Just to confirm, you don’t think of jewel wasps, spider wasps, sand wasps, and flower wasps as wasps, since they’re not part of the Vespidae, correct?
I’ve mostly seen wasps defined as basically “Apocrita but not the ones we don’t think count as wasps because there’s too many of them, specifically bees and ants.” Which leads to the same weird reasoning that would somehow make legless lizards lizards, but not snakes. I’ve seen velvet ants referred to as wasps, but not ants, even though true ants are far closer cousins to Vespidae. That just isn’t a viable scientific definition. I’m glad we’ve mostly moved on to grouping avian dinosaurs among the dinosaurs, but it feels like a lot of similar groupings are still lagging.
I’m willing to accept Vespidae as a synonym of wasps, but that excludes a ton of wasps. It also erases the very wasp-like nature of ant ancestors, which is what makes cladistics so fascinating. So why not just open it up to include all Apocrita and be done with it?
I’m also fine with a morphological definition of wasps, like how “tree” isn’t based on ancestry but on structure, but you were the one pulling in the scientific names.


Sure, but I was responding to someone who was defining wasp (the common word) based on clade (using scientific words).
I’m fine with common parlance words for things.

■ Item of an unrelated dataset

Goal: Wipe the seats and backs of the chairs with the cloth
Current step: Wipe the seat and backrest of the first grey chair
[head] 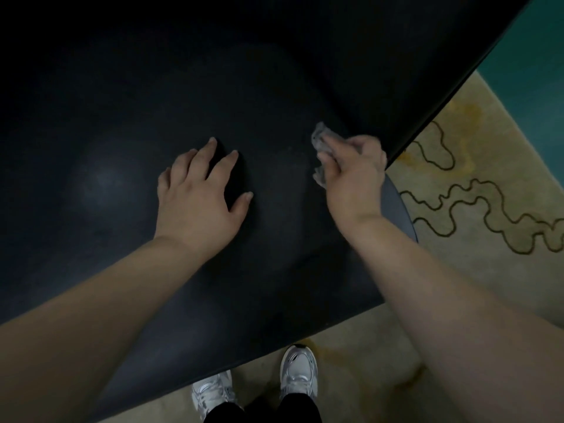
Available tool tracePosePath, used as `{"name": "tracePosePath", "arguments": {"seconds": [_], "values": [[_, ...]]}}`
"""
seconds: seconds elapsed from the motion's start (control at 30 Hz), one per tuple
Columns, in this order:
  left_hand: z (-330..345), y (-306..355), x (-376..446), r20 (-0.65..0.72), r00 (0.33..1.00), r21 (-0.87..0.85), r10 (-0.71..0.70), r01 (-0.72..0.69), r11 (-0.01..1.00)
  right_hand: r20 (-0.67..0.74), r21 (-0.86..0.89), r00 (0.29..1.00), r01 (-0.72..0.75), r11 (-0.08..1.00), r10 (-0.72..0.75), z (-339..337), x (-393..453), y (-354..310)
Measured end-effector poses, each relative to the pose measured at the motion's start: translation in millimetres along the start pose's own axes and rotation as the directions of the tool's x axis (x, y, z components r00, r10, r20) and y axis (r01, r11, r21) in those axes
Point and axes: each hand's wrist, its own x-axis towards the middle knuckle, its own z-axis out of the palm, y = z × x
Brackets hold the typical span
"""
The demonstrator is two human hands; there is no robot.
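Right hand: the right hand [355, 175] grips a crumpled grey cloth [320, 148], fingers curled round it, with wads of fabric showing past the fingertips and below the thumb side.
Left hand: the left hand [198, 190] lies flat on the seat with fingers spread and straight, holding nothing, and seems to serve as a brace.
Cloth position: pressed to or just above the dark surface at the right-hand side, close to where the seat [122, 178] meets the raised chair back [335, 41]; actual contact cannot be told.
Step in hand: probably wiping the right part of the seat near the back's edge.
Risk, missed area: the cloth is bunched small, so each pass likely covers little; the join between seat and back could be skipped.
Risk, lost grip: a loose wad may slip out of the fingers on a hard stroke and drop to the floor.
Risk, smears: the bare left palm rests on the seat and may leave marks on the matte black finish, needing a second pass there.
Risk, chair movement: leaning weight on the left hand could shift the chair if its base is free; the base is hidden.
Surface: matte black, smooth, slightly dished, with a faint pale sheen at left; dirt is hard to see on it in this dim light.
Room: a beige carpet [457, 193] with dark wavy lines and yellowish patches; a teal area [534, 56] at upper right.
Feet: silver-white sneakers [297, 374] stand just beside the seat's front edge.
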Motion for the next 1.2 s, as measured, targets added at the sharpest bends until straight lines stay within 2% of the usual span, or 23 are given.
{"name": "tracePosePath", "arguments": {"seconds": [0.07,0.13,0.2,0.23,0.3,0.37,0.43,0.47,0.6,0.63,0.7,0.77,0.83,0.87,0.97,1.07,1.13,1.2], "values": [[-0.3,-2.2,6.2,-0.019,1.0,-0.003,0.003,-0.003,1.0,0.001,-0.024,0.999,0.036,0.999,-0.035,-2.4,-23.2,-0.6],[-1.6,-5.5,13.2,-0.032,0.999,-0.005,-0.005,0.005,1.0,0.061,0.029,0.982,0.178,0.984,-0.179,1.5,-51.0,-14.7],[-1.5,-8.4,20.7,-0.034,0.999,-0.005,-0.011,0.01,1.0,0.139,0.092,0.948,0.276,0.957,-0.287,11.0,-43.5,-29.0],[-1.5,-9.5,24.0,-0.035,0.999,-0.004,-0.01,0.01,1.0,0.158,0.107,0.942,0.281,0.954,-0.295,16.6,-25.9,-34.8],[-1.6,-11.8,30.2,-0.044,0.999,0.005,-0.011,0.011,1.0,0.128,0.089,0.961,0.237,0.967,-0.247,25.7,15.0,-40.5],[-2.3,-15.9,36.4,-0.061,0.998,0.007,-0.017,0.018,1.0,0.059,0.042,0.991,0.122,0.992,-0.124,26.0,39.4,-29.2],[-3.2,-20.2,41.1,-0.07,0.997,-0.005,-0.024,0.024,1.0,0.009,-0.02,1.0,-0.008,1.0,0.008,20.0,29.8,-15.3],[-3.5,-22.0,43.0,-0.072,0.997,-0.011,-0.028,0.027,1.0,-0.004,-0.034,1.0,-0.027,0.999,0.027,17.7,15.5,-13.8],[-2.7,-24.4,55.0,-0.068,0.998,-0.012,-0.018,0.018,1.0,0.103,0.106,0.969,0.214,0.971,-0.225,30.4,-5.5,-43.7],[-2.3,-24.3,59.2,-0.069,0.998,-0.015,-0.011,0.01,1.0,0.111,0.147,0.966,0.215,0.965,-0.232,36.7,10.6,-52.5],[-2.8,-25.3,68.8,-0.074,0.997,-0.015,-0.004,0.002,1.0,0.089,0.178,0.981,0.157,0.971,-0.175,50.5,53.2,-60.9],[-3.9,-28.6,76.2,-0.076,0.997,-0.014,-0.015,0.014,1.0,0.045,0.158,0.998,0.036,0.987,-0.044,55.6,90.0,-52.7],[-5.7,-33.0,80.0,-0.072,0.997,-0.015,-0.022,0.021,1.0,0.008,0.158,0.991,-0.135,0.978,0.135,53.2,93.2,-44.9],[-6.6,-35.3,80.0,-0.071,0.997,-0.016,-0.021,0.02,1.0,-0.024,0.104,0.986,-0.164,0.981,0.168,50.8,79.3,-41.9],[-9.2,-43.5,75.6,-0.074,0.997,-0.028,-0.021,0.019,0.999,-0.099,-0.031,0.99,-0.107,0.994,0.103,40.7,23.3,-46.6],[-10.0,-46.4,73.1,-0.064,0.998,-0.043,-0.014,0.011,0.999,-0.076,-0.061,0.984,-0.167,0.984,0.162,47.2,37.1,-45.3],[-11.0,-46.5,73.4,-0.056,0.998,-0.045,-0.011,0.009,0.999,-0.02,-0.02,0.978,-0.207,0.978,0.207,57.1,71.1,-53.3],[-11.4,-48.2,74.4,-0.061,0.998,-0.047,-0.012,0.009,0.999,0.052,0.1,0.983,-0.179,0.979,0.175,66.1,101.8,-68.8]]}}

What I had issue with was arbitrarily restricting the definition of wasp to a specific clade, which would exclude ants and bees, and also a whole host of at the very least wasp-adjacent animals which would now be stuck with no real way to describe them.
(Also, yes, fish is a rubbish scientific word. We’re far closer cousins of salmon than sharks are. By any reasonable definition of fish, at least biologically, we are fish. You could redefine “fish” in the same way we define “tree”, i.e. based on structure and not on ancestry, but by that definition whales should still be fish. The word “fish” shouldn’t be allowed within 50 metres of cladistics.)